At present, nearly 200 countries and regions around the world use acupuncture. Among them, the US, Australia, Canada have enacted Chinese medicine legislation on acupuncture.
For Wu, this is a significant achievement that demonstrates the efficacy and appeal of acupuncture as a healing art, as it has a long history and rich culture, and it is a treasure of Chinese civilization that benefits people all over the world.
In addition, “The Chinese government actively promotes Chinese culture, including TCM culture, spreading TCM to the international community through cultural exchanges and festivals, which have strengthened TCM’s global presence and helped eliminate prejudice.”
Adapt to change
However, TCM’s development and acceptance overseas also face some difficulties and challenges.
“TCM is rooted in traditional Chinese culture and philosophy, which sometimes makes it incompatible with the Western medical model. And language is another factor: TCM theory and terminology often use Chinese, so teaching TCM abroad requires overcoming language and cultural barriers, to ensure the accurate transmission of traditional knowledge.
“That’s why we should actively communicate and cooperate with the international community, share the ideas and experiences of TCM, and promote the integration and complementarity of TCM with other medical systems.
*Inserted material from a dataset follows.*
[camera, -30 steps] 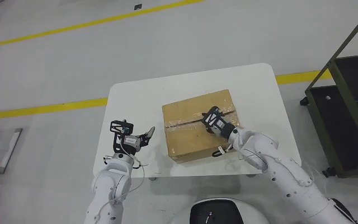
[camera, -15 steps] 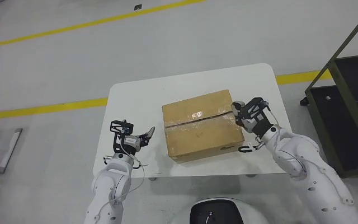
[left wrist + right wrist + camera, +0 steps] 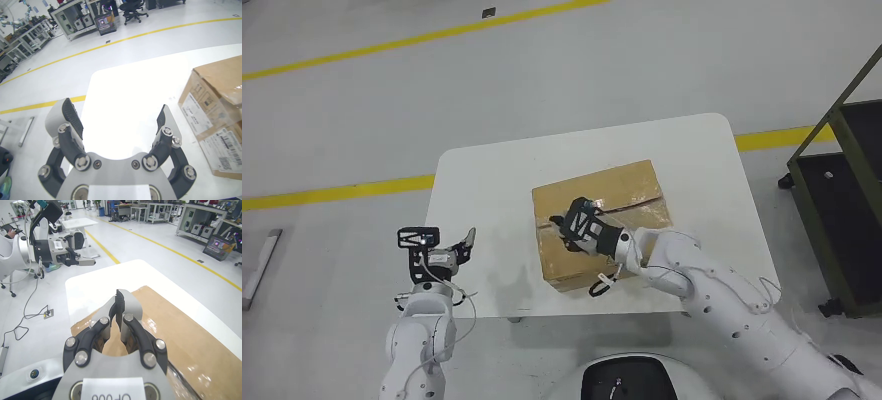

At the same time, we should strengthen the scientific research and innovation of TCM, using modern technology to conduct in-depth studies on TCM, improving its scientific value and effectiveness.”
Since the 1960s, TCM, especially acupuncture has spread widely to various parts of the world.
“In this process, overseas Chinese medicine practitioners have established a solid foundation and expanded their influence in different countries and regions with their excellent clinical effects,” Wu said.
Cuba has even incorporated acupuncture into its national health care system. In Asia, countries such as Thailand, Singapore, Indonesia, and South Korea have also given acupuncture legal status. In Africa, countries such as Egypt, South Africa, Ghana and Zimbabwe have also included traditional Chinese medicine acupuncture in the management scope of their traditional medicine departments.
“These achievements fully demonstrate the charm and value of traditional Chinese medicine acupuncture, and also prove that traditional Chinese medicine acupuncture is an important wealth of human health. We should be proud and encouraged by this, and also continue to work hard to make traditional Chinese medicine acupuncture better benefit the people of the world,” added Wu.
“We should adhere to the original development of TCM, maintaining its uniqueness and characteristics, while also adapting to the changes and demands of the times.” Being an important part of Chinese culture, as well as a valuable asset for human health, it is necessary to cherish this historical heritage, strive to promote its development and expansion overseas, establish a good image, eliminate prejudice and misunderstanding, and bring benefits to the people of the world.